Carriers face similar dilemmas in balancing the need for ironclad security vs. the potential business impact. "Think of security as a business process," says Ace Swerling, security director for Seattle-based Avanade Inc. "Wise companies would not try to improve other business processes, like sales or product delivery, exclusively with technology. They will use technology as a tool-not an end unto itself. The same applies with IT security. You have to combine people, process and technology."
EVOLVING THREAT
The nature of security threats is evolving as well, but a basic security policy can help. "With a basic policy, and a basic, solid, secure plan in place, it will net you the majority of what you need to do," says Swerling.
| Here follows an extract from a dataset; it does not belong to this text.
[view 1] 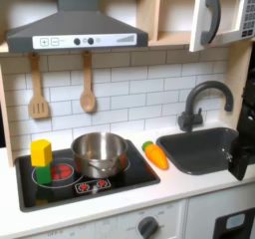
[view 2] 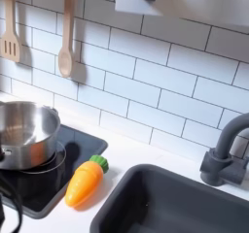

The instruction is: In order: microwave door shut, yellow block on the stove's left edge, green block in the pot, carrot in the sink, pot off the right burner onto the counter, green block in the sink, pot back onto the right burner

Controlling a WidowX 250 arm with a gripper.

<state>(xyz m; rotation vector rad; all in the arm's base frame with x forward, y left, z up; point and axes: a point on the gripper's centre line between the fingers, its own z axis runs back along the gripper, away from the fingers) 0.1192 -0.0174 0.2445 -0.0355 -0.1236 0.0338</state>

For example, industry experts have observed a change in security threats. In the past, hackers proved their programming prowess by writing code that created worms and bugs capable of entering and disrupting networks, says Mike Rothman, president of Security Incites, Atlanta. Now, he says, hacking's about making money through fraud.
As a result, Rothman adds, today's malicious users keep a low profile and keep their schemes alive, rather than seeking anonymous glory for their exploits.
The resulting under-the-radar threats increase the need for vigilance and the need for policies across the enterprise to embed security in all aspects of management, says the TowerGroup's Pauli. "Make security a singular focus within the entire company, not a sub-unit of somebody's department," says Pauli. "Security should be an enterprise strategy. It can't be one department at a time-or just IT. You need to have a business driver for the entire enterprise."
Take a close look, Pauli advises, at what functions and data remote users need. If employees truly need sensitive or personal information, then invest in a technology security solution. "It may be expensive," she says, "but it's just the right thing to do."